Jacob Joseph Arrieta

Cubs fans – never mind breaking some BS curse. Jake Arrieta is breaking baseball. This just doesn’t seem possible. Somebody needs to hit CTRL-ALT-DELETE on MLB. Because this is just not right.

The reigning CY Young Award winner threw another no hitter in Cincy last night.

This has gotten to the point where veteran columnists are just throwing their hands in the air and saying “There are no words” to describe Arrieta. But there are tons of stats.

And really, at this point, Jake Arrieta stats might as well be “Chuck Norris Facts.” They couldn’t sound any more ridiculous. He has now thrown 2 no-hitters in his last 11 starts. You know: He can cut through a hot knife with butter!. He hasn’t lost a regular season game since his last no-hitter. He ordered a Big Mac at Burger King and got it. He has thrown 2 no hitters on the road. The only guy with more is Nolan Ryan. When he was born, he drove his Mom home from the hospital. His last regular season loss came back in July when Cole Hamels no-hit the Cubs. You have to no-hit his team or you can’t beat him. When he gives you the finger, he’s telling you how many seconds you have left to live.

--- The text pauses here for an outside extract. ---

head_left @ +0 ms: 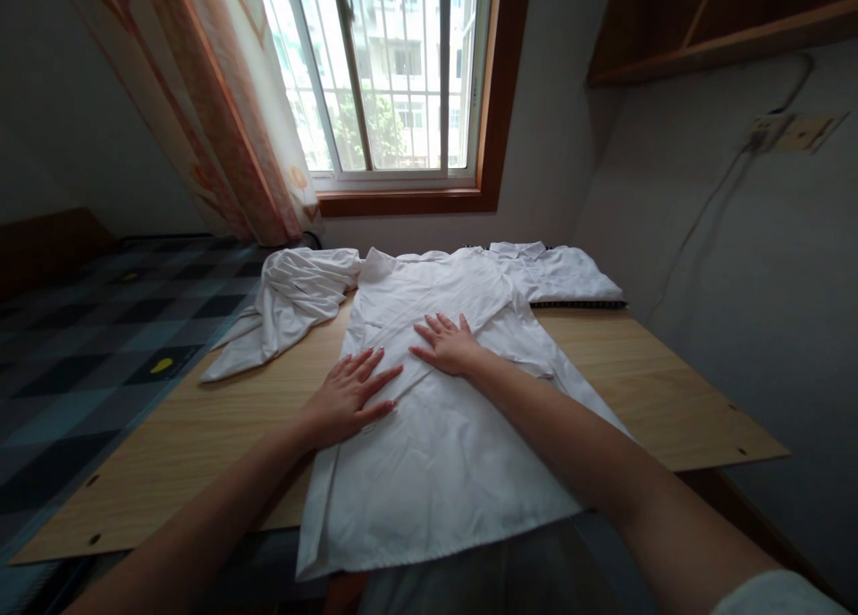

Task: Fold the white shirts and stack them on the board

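A white shirt (pixel 435 472) lies spread on a light wooden board (pixel 221 454), its collar end toward the window and its hem hanging over the near edge. Sleeves are folded across its upper part. My left hand (pixel 349 398) rests flat on the shirt's left side, fingers spread. Farther up and to the right, my right hand (pixel 446 342) lies palm down on the folded sleeve area, fingers also spread. Neither hand grips the cloth.
A crumpled white garment (pixel 295 298) is at the board's back left. A folded white shirt (pixel 563 275) sits on a dark item at the back right. A checkered bed (pixel 80 365) is left, a curtain (pixel 221 105) beside the window, a shelf (pixel 724 47) upper right.
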Tool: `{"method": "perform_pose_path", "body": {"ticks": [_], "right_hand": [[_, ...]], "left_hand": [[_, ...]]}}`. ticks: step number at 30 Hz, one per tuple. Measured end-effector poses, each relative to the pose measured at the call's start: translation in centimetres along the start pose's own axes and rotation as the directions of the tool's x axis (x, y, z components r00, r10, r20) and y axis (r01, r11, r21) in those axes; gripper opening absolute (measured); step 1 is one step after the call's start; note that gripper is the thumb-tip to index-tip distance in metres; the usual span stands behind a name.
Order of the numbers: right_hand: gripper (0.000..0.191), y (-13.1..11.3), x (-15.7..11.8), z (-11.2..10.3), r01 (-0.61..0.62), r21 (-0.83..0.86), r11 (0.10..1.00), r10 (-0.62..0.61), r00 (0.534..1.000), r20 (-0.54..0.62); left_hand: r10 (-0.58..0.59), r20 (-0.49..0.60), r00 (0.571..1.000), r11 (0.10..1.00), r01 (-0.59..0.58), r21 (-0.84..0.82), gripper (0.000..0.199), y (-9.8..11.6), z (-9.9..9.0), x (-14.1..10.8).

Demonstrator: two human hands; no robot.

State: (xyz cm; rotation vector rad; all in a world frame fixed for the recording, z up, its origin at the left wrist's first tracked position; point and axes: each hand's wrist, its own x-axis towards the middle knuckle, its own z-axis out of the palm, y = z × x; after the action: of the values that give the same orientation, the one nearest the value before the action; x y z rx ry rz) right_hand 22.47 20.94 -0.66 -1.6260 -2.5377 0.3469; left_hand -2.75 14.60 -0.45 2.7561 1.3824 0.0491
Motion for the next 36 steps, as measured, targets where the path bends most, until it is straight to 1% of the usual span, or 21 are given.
{"method": "perform_pose_path", "body": {"ticks": [5, 10, 15, 18, 20, 22, 25, 26, 27, 29, 30, 31, 32, 34, 36], "right_hand": [[0.076, 3.4, 0.7, -0.5, -0.080, -0.011, 0.997, 0.080, 0.997, 0.003], [0.072, 5.3, 1.6, -0.4, -0.139, -0.028, 0.990, 0.138, 0.990, -0.028], [0.070, 6.2, 2.3, -0.3, -0.239, -0.075, 0.968, 0.234, 0.970, -0.063], [0.068, 6.4, 2.7, -0.4, -0.348, -0.066, 0.935, 0.341, 0.934, -0.105], [0.068, 6.5, 2.9, -0.5, -0.410, -0.045, 0.911, 0.404, 0.909, -0.098], [0.068, 6.4, 3.0, -0.5, -0.430, -0.032, 0.902, 0.426, 0.901, -0.075], [0.068, 6.4, 3.1, -0.5, -0.422, -0.029, 0.906, 0.419, 0.906, -0.066], [0.068, 6.4, 3.1, -0.5, -0.421, -0.029, 0.906, 0.419, 0.906, -0.065], [0.068, 6.4, 3.1, -0.4, -0.423, -0.029, 0.906, 0.420, 0.905, -0.064], [0.068, 6.4, 3.2, -0.4, -0.426, -0.032, 0.904, 0.423, 0.904, -0.064], [0.068, 6.4, 3.2, -0.4, -0.426, -0.034, 0.904, 0.424, 0.903, -0.065], [0.069, 6.4, 3.2, -0.4, -0.426, -0.034, 0.904, 0.423, 0.904, -0.066], [0.069, 6.3, 3.2, -0.4, -0.425, -0.034, 0.905, 0.422, 0.904, -0.067], [0.069, 6.3, 3.2, -0.4, -0.424, -0.032, 0.905, 0.421, 0.905, -0.064], [0.070, 6.3, 3.2, -0.4, -0.425, -0.035, 0.905, 0.423, 0.904, -0.056]], "left_hand": [[-0.005, -0.003, 1.000, 1.000, 0.005, -0.002, 0.066, 0.3, -0.2, -0.1], [-0.024, 0.027, 0.999, 1.000, 0.023, 0.009, 0.066, 0.6, -0.6, -0.1], [-0.027, 0.044, 0.999, 1.000, 0.027, 0.011, 0.067, 0.6, -0.6, -0.1], [-0.015, 0.035, 0.999, 1.000, 0.014, 0.019, 0.066, 0.5, -0.4, -0.1], [-0.008, 0.035, 0.999, 1.000, 0.007, 0.024, 0.064, 0.5, -0.5, -0.2], [-0.006, 0.067, 0.998, 1.000, 0.004, 0.030, 0.065, 0.4, -0.8, -0.2], [0.003, 0.138, 0.990, 1.000, -0.006, 0.027, 0.069, 0.1, -1.5, 0.3], [0.003, 0.132, 0.991, 1.000, -0.007, 0.029, 0.069, 0.1, -1.7, 0.7], [0.003, 0.099, 0.995, 0.999, -0.006, 0.035, 0.068, 0.0, -1.9, 1.3], [0.012, -0.037, 0.999, 0.998, -0.009, 0.057, 0.066, 0.1, -1.9, 3.1], [0.021, -0.115, 0.993, 0.998, -0.013, 0.068, 0.065, 0.2, -1.8, 4.2], [0.033, -0.174, 0.984, 0.997, -0.021, 0.073, 0.064, 0.3, -1.5, 5.5], [0.038, -0.202, 0.979, 0.997, -0.024, 0.072, 0.063, 0.5, -1.2, 6.8], [0.011, -0.193, 0.981, 0.999, -0.001, 0.049, 0.062, 0.9, -0.4, 9.1], [-0.016, -0.142, 0.990, 1.000, 0.017, 0.008, 0.062, 1.2, 0.4, 10.6]]}}
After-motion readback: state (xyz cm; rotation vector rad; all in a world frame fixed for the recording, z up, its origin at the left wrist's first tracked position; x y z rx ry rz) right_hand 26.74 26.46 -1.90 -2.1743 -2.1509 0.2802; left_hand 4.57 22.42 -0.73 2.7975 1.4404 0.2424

Over his last 24 regular season starts… he has 1 loss, 2 no-hitters, and he’s hit 3 home runs! But I think my favorite fact about him going no-no on the Reds… is that he did it without really having his best stuff. He walked 4 Reds. He only struck out 6. But not a single hit. And really, not even close. This was not one of those no-hitters that was saved  by some insane web-gems by Arrieta’s defense. This was a no doubter from about the 5th inning. This cat is playing a different game than everyone else.

You know he and the Cubs did something crazy if ridiculous old baseball names from the 19th century are getting dug up. And sure enough, that 16-0 final score was the most lopsided no hitter since ol’ Pud Galvin and the Buffalo Bison rolled up the Detroit Wolverines 18-0 back in 1884. For real.

Clayton Kershaw is one of the nastiest pitchers the game has ever seen, but right now Jacob Joseph Arrieta is the scariest, stupidest pitcher in the league.

Speaking of Kershaw, his Dodgers also got no-no’d by him, and they reached out on Twitter last night to pick up the Reds  “Hey @Reds Arrieta no-hitter support group meets on Mondays.”

Let it all out fellas. And some extra chairs, donuts and coffee. That group’s going to be adding members.